As a LEAF owner for almost three years, I can tell you that there is nothing like the feeling of driving your car powered only by the sun and the wind. It’s like driving the future, made manifest today. There are few better things you can do for the planet. And the sheer thrill of electric torque is a magnificent perk.
Tim Hart of Fairfield craved going all-electric as far back as he can remember. In 2007 he bought a Chevy pickup that had its engine pulled and replaced with an electric motor and batteries. The technology was primitive, and Tim could eke out only 25 miles on a charge. But by 2011 the Chevy Volt had arrived, a sophisticated plug-in hybrid. The Harts snapped one up, and since then their car has averaged an astonishing 99.3 MPG overall, including on multiple trips to the East Coast. In 2015 they added an all-electric Chevy Spark.
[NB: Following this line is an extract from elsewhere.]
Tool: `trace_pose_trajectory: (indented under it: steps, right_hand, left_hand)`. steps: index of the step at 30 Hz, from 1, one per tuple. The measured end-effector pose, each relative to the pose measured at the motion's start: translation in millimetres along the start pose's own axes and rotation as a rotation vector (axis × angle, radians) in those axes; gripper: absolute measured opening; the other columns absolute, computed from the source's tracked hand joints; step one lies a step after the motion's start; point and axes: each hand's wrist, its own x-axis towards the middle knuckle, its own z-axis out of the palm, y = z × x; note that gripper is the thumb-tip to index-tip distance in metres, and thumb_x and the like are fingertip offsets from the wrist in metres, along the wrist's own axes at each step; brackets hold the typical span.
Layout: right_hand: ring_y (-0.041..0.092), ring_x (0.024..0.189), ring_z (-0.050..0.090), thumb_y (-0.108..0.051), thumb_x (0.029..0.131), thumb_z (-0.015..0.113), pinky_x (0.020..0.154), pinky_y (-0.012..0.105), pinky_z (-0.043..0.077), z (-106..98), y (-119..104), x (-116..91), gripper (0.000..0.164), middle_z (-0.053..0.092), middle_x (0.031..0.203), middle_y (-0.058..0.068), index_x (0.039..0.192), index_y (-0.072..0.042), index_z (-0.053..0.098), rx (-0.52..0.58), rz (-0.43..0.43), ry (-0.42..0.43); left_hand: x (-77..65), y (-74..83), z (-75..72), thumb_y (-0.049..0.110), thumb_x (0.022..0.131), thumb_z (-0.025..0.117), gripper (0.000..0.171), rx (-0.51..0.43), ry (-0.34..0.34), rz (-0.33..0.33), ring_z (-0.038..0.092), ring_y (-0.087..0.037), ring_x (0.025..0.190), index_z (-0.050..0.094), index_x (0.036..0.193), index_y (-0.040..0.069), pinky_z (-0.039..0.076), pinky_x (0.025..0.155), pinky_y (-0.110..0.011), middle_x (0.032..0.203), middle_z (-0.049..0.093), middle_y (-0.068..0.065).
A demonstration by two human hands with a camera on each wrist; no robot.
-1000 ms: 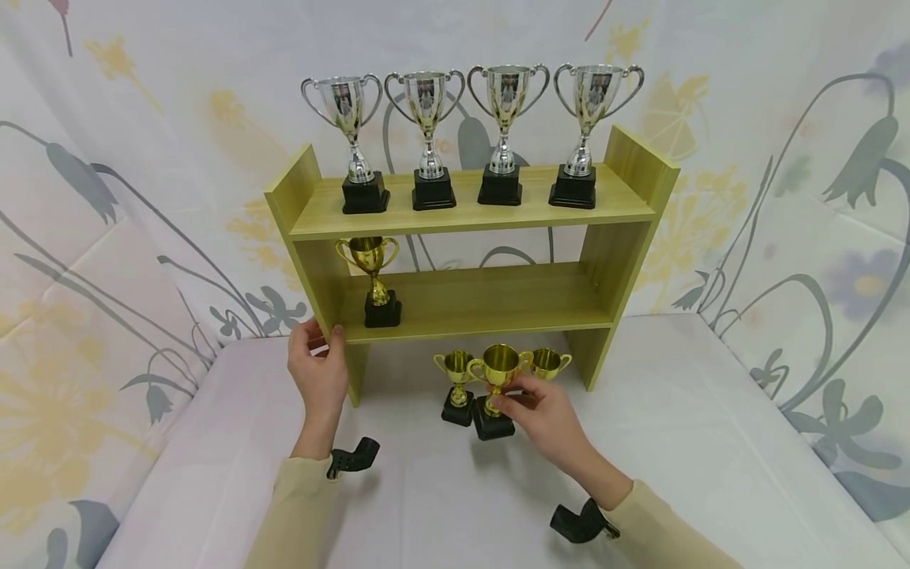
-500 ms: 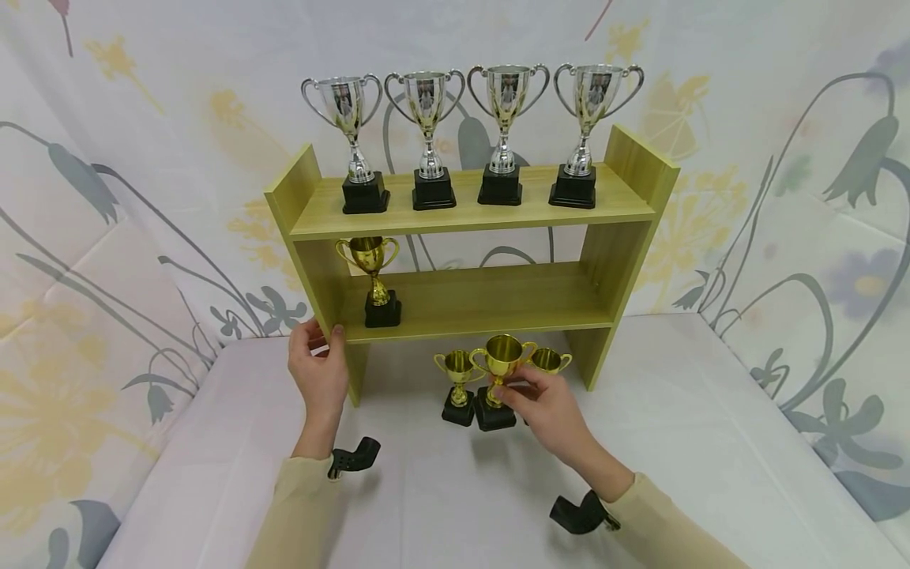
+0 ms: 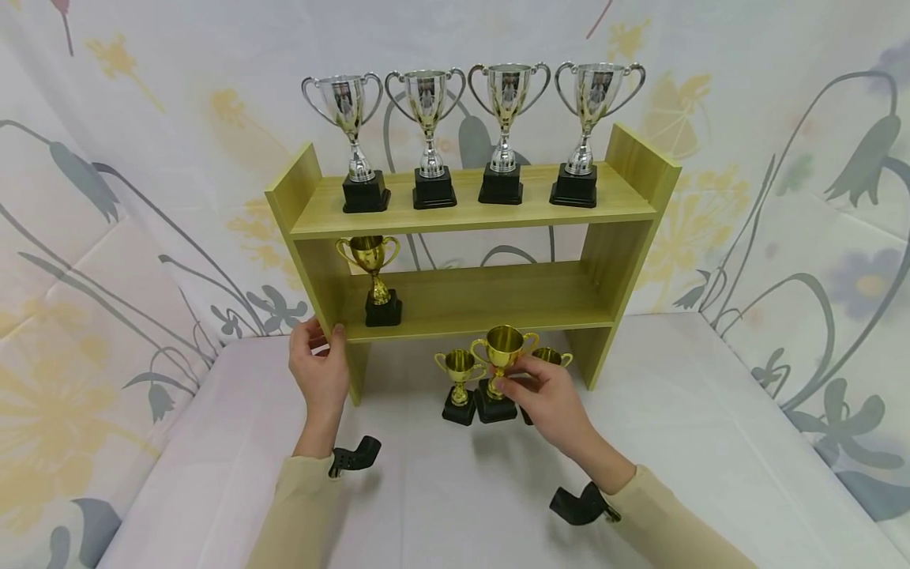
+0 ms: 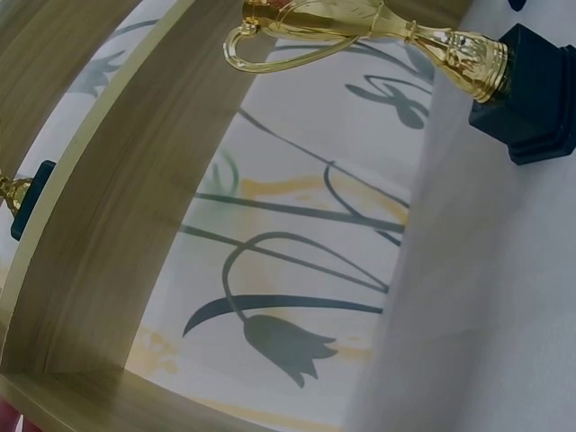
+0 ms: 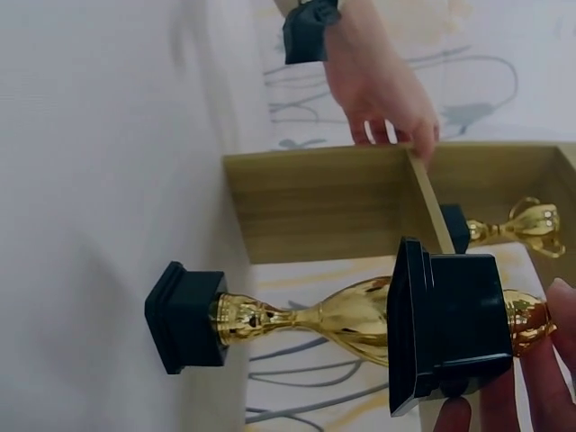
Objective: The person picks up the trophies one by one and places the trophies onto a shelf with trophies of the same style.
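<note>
My right hand (image 3: 550, 403) pinches a gold trophy cup (image 3: 496, 399) by its stem, just in front of the wooden shelf unit (image 3: 455, 332). Its black base (image 5: 459, 324) shows large in the right wrist view, above the table. Beside it on the table stands a second gold trophy (image 3: 458, 405). A third gold trophy (image 3: 565, 359) is partly hidden behind my right hand. My left hand (image 3: 320, 371) holds the unit's left side panel at the level of the middle shelf. On that shelf, at the left, stands another gold trophy (image 3: 382, 308).
Several silver trophies (image 3: 502, 183) with black bases stand in a row on the top shelf (image 3: 465, 217). A white cloth (image 3: 441, 506) covers the table, and a flower-printed curtain (image 3: 178, 158) hangs behind. Black wrist cameras (image 3: 579, 506) sit on both wrists.
My right hand has raised the gold trophy a little, toward the middle shelf's front edge. My left hand stays on the side panel.
</note>
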Motion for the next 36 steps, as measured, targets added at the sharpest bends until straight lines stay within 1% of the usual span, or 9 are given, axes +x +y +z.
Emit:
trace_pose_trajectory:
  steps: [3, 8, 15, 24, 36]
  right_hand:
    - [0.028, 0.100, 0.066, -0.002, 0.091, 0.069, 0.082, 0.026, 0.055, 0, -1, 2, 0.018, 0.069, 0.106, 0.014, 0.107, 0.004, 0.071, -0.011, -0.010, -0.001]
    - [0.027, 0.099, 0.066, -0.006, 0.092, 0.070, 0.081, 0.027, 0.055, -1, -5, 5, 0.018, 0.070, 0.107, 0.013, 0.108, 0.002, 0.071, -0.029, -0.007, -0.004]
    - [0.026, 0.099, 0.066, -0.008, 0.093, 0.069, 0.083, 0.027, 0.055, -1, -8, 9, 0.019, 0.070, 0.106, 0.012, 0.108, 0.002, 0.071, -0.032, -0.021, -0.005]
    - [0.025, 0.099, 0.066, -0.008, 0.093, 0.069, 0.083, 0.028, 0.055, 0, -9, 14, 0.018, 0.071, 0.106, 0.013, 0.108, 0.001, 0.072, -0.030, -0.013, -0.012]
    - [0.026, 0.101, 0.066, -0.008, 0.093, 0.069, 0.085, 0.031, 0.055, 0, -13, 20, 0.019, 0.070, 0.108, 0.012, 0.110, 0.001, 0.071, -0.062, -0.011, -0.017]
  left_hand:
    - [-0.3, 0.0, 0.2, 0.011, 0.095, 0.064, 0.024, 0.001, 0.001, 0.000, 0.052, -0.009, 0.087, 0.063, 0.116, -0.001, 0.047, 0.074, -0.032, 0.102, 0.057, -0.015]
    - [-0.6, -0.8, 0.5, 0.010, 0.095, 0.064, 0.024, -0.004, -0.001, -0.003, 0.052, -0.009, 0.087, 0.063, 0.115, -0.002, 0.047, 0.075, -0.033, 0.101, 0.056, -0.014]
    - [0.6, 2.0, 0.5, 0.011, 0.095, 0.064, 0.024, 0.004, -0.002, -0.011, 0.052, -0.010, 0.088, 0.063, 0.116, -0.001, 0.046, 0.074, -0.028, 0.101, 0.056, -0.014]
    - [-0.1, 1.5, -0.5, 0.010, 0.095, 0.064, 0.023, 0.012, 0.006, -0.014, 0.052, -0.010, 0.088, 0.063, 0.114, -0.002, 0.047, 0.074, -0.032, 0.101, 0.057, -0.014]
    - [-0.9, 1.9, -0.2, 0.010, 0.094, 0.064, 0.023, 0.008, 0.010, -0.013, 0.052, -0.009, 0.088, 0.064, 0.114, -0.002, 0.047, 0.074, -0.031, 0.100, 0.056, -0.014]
One hears a lot about “range anxiety,” as in, “Will I have enough juice to get home?” I find this to be no concern at all, as we use our LEAF only for local travel. But what about long distances? Paul and Barbara Holden make a couple of trips each year from Boulder to Fairfield in their Tesla. In the past they had to route through Missouri to find enough super-charger stations to make the journey comfortable. But now, as charging stations proliferate, they can take I-80 like anyone else, stopping just a few times for a 30-minute charge. Vincent Argiro has driven his Tesla to Fairfield from British Columbia.
As of today, owners of a lower-end electric car will often want to have another vehicle—hybrid or conventional—that can be used for longer trips (or they can just rent a car for a long journey). But the better electric cars today, and the common models of the very near future, can work wonderfully as one’s exclusive transport.
In the end, even if some inconveniences or small sacrifices remain in going electric, it’s worth it without question, for more reasons than we can count.